» **Activity**
Type out all the data below, word for word.

········

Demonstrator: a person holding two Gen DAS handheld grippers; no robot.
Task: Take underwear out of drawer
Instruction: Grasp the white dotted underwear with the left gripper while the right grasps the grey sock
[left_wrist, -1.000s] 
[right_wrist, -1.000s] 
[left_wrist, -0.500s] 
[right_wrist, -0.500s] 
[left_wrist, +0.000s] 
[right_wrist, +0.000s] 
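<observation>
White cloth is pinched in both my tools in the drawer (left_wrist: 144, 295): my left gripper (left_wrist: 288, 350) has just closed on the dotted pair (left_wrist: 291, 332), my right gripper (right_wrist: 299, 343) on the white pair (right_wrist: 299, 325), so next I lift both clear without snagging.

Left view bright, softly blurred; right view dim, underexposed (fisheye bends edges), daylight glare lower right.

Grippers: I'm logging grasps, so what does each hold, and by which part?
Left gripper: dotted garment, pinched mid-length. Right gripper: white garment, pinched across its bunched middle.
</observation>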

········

» **Answer box**
Demonstrator: a person holding two Gen DAS handheld grippers; no robot.
Task: Take underwear out of drawer
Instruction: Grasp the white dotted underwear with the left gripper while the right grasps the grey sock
[left_wrist, -1.000s] 
[right_wrist, -1.000s] 
[left_wrist, -0.500s] 
[right_wrist, -0.500s] 
[left_wrist, +0.000s] 
[right_wrist, +0.000s] 
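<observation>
White cloth is pinched in both my tools in the drawer (left_wrist: 144, 295): my left gripper (left_wrist: 288, 350) has just closed on the dotted pair (left_wrist: 291, 332), my right gripper (right_wrist: 299, 343) on the white pair (right_wrist: 299, 325), so next I lift both clear without snagging.

Left view bright, softly blurred; right view dim, underexposed (fisheye bends edges), daylight glare lower right.

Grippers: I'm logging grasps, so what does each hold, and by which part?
Left gripper: dotted garment, pinched mid-length. Right gripper: white garment, pinched across its bunched middle.
</observation>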

There is nothing further in this answer.